WORK REQUEST >> Look through the records below for the line with "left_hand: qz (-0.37". Return that line and each one after it up to and including the line with "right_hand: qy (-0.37", exactly.

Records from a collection
[Start of Attachment]

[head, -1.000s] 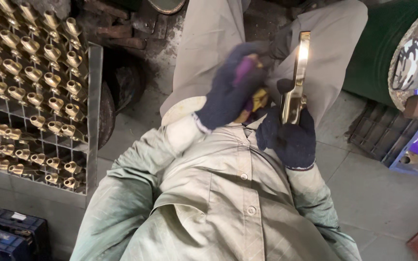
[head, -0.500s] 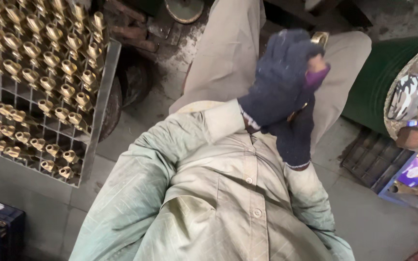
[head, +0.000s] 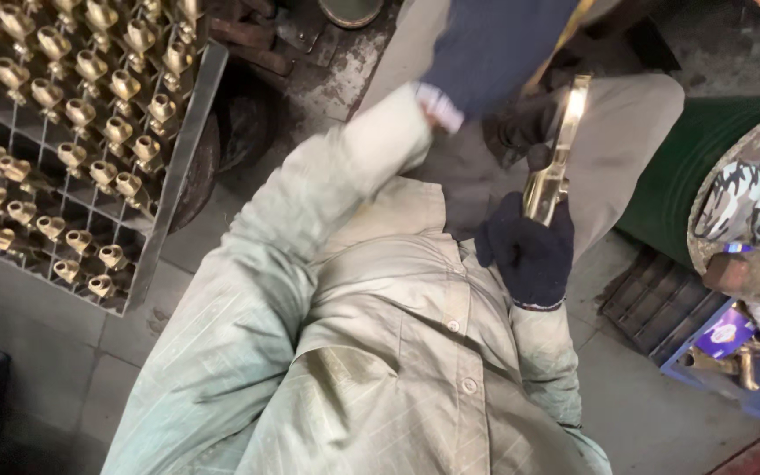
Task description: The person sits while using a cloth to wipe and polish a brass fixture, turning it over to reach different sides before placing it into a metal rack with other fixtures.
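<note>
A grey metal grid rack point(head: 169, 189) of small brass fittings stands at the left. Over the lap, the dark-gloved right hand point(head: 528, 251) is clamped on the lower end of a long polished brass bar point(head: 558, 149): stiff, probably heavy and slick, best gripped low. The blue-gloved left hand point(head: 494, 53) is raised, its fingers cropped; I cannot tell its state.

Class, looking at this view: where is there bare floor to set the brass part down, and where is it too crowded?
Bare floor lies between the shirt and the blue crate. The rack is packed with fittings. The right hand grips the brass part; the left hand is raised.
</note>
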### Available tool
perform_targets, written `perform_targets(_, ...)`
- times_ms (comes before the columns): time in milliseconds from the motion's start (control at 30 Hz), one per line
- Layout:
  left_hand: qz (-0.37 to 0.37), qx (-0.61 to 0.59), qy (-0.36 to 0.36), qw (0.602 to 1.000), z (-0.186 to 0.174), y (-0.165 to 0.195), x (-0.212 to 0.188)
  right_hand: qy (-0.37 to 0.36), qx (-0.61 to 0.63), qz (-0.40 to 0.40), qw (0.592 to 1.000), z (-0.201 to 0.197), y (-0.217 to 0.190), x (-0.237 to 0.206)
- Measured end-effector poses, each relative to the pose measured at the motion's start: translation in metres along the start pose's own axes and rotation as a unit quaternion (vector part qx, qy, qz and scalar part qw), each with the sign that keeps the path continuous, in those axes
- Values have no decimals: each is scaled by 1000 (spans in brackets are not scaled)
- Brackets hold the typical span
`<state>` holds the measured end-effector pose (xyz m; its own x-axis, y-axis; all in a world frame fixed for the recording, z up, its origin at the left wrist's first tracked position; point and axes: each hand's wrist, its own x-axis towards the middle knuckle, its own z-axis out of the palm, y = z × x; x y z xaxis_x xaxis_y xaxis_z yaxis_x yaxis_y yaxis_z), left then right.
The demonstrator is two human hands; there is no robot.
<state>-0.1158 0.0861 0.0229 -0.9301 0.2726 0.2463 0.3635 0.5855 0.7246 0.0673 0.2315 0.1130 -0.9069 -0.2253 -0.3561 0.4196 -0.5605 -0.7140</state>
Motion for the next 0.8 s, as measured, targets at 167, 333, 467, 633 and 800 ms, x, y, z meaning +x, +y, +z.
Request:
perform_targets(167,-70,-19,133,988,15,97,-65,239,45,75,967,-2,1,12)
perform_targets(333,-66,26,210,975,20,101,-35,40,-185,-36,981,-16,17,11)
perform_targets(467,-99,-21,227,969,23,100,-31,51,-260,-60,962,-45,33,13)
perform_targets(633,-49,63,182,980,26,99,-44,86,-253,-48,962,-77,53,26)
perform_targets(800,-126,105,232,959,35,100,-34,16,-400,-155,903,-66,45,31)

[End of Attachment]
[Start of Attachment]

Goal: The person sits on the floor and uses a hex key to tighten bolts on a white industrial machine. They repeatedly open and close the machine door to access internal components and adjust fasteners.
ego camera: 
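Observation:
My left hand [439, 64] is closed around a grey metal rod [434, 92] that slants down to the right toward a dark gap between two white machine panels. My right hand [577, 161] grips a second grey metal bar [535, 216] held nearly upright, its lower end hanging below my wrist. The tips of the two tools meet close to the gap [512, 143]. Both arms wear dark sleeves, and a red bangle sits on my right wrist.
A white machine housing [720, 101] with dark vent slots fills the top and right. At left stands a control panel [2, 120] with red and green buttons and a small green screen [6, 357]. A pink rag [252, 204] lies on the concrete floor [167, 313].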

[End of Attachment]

RESULT FOR THIS TASK >>
  left_hand: qz (-0.37 to 0.37), qx (-0.61 to 0.59), qy (-0.36 to 0.36), qw (0.602 to 1.000), z (-0.186 to 0.174), y (-0.165 to 0.195), x (-0.212 to 0.188)
  right_hand: qy (-0.37 to 0.36), qx (-0.61 to 0.63), qz (-0.40 to 0.40), qw (0.592 to 1.000), z (-0.201 to 0.197), y (-0.217 to 0.190), x (-0.237 to 0.206)

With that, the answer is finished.